La tana siempre se quejaba en voz alta de lo mierda que era el encargado, le tiraba cualquier clase de insulto, que jamás sospecharías de una señora tan simpática como aparentaba. Alta turra era. Sin embargo, la gente del edificio parecía quererla mucho. También desdeñaba a la vecina, que le tocaba todos los días el timbre con algún chisme distinto o con ganas de romper las bolas por cualquier boludez. En eso coincidíamos, la vecina era una pesada, un luchador de Sumo, parecía.

Al día siguiente, cuando salí del balcón, tenía el lomo mojado con pis y, por el hambre y el pánico a los murciélagos, me comí hasta la mierda. Después en forma de venganza, y mientras se reía, yo le pasaba toda la mierda por las patas y ella colaboraba besándome la cabeza meada. “Hoy te voy a sacar a pasear”.

En el palier, nos cruzamos con un chico que salía de la celda de al lado. Lo miré y era igual a mí, cuando era persona. Pero hubo algo raro. El chico saludó y nadie respondió.

La tana le ponía buena cara a todo el mundo, lo que logró estremecerme, y pegué un ladrido. Terminó por susurrar: ¡perro de mierda, callate! De repente llegó el ascensor. Mi yo se quedó esperando, ya que la vieja ni se mosqueó para dejarlo pasar. Aunque, cuando bajamos, pude ver que aparecía por la escalera y me metía en el estacionamiento. Tal vez iba a buscar la bici. Yo salí con la tana, que me llevaba con mi correa, lo que pude echarme un cago contemplando los autos y colectivos y las boludeces que decía la vieja en voz baja. Parecía cantar La vida me engañó.

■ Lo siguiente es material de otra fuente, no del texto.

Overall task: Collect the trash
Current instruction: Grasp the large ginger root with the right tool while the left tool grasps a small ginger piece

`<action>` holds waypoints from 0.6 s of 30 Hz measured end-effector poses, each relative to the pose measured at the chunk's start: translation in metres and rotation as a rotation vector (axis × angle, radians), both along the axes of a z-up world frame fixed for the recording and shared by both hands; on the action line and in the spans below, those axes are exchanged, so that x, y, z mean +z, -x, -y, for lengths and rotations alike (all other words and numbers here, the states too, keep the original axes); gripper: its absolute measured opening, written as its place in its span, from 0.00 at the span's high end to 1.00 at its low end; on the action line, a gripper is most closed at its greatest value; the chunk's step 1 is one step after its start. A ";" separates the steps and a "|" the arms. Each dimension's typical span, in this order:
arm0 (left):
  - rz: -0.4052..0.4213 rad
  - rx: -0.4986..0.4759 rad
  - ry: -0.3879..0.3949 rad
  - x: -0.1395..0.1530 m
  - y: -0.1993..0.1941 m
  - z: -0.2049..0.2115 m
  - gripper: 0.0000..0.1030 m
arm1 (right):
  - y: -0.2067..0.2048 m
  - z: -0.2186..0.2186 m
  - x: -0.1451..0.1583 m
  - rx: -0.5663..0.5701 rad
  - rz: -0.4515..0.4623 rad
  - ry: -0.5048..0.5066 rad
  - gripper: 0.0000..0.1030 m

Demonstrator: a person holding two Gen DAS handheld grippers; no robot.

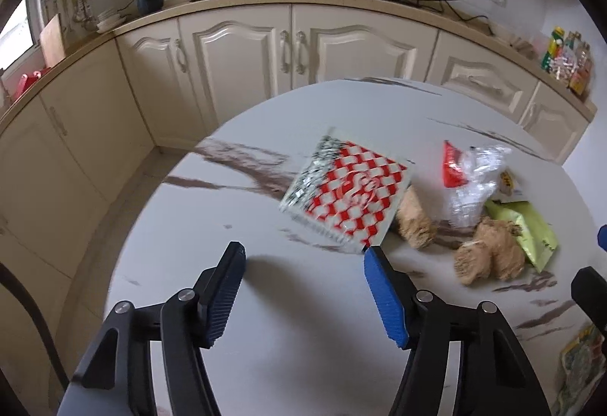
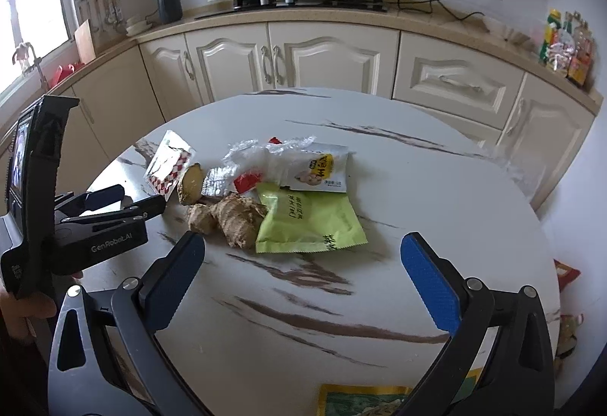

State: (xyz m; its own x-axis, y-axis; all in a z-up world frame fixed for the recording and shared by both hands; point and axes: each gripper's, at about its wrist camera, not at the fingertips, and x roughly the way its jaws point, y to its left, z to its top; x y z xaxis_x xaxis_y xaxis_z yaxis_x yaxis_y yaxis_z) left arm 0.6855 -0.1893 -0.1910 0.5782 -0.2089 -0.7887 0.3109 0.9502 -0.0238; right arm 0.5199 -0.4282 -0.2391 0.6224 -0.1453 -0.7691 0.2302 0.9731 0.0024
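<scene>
Wrappers (image 2: pixel 309 218) heaped on table (image 2: pixel 417 188), partly overlapping, blurred, both grippers' jaws spread, empty.

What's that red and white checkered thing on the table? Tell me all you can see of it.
The checkered wrapper is a flat, shiny plastic packet, red-and-white checks with a black-and-white patterned strip along one side and a red logo, too blurred to read. It lies at the left end of the litter pile on the marbled table, beside a cut ginger piece. Neither gripper holds it.
</scene>
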 end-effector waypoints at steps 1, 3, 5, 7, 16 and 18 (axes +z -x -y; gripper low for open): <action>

En la esquina, al levantar la vista, contemplé que se aproximaba en la bicicleta negra. Yo persona saludó simpático, lo que fue en vano. Pegué más ladridos, pero insistía en que me calle y a otra cosa no respondía. Por dentro también me preguntaba, por qué ella no puede soportar mis ladridos y yo puedo soportar todos sus ladridos histéricos y necesitados de sexo.

Yo me iba alejando y la vieja empezó a regresar hacia el edificio. Un paseo corto, pero raro.

Me sorprendió que no me saludaran al salir de mi celda o al pasar por la esquina. Siempre tuve buena relación con la tana. Hasta yo sabía que nunca había hablado mal. Siempre decía lo inteligente que parecia ser. Me sentía un perro paranoico, pensaba lo peor. Aunque trataba de jugar con eso.

Al rato de llegar, como de costumbre la vecina del departamento de enfrente se acercó. Se escuchó el timbre y pude entender que era ella. Al abrir la puerta mí teoría se confirmo. Esta vez, la señora no venía con la mismas historias de siempre, aunque sí, con una nostálgica.

La vecina contó con total resignación el suicidio de un chico del edificio: “Era muy joven, Juan”. Así me llamaba ella.

Al pasar esta media hora, salté de la cama como si el despertador en vez de haber sonado, hubiese dado 440 voltios a las sábanas, y dije un día estos me voy a morir de un infarto si me sigo despertando así.

Me calcé, salí de la habitación, saludé a Susana. Chau, Luis, nos vemos el martes. Le devolví el saludo, y salí.

Ni bien comencé a andar por el caos, me sentí invisible, desvanecido.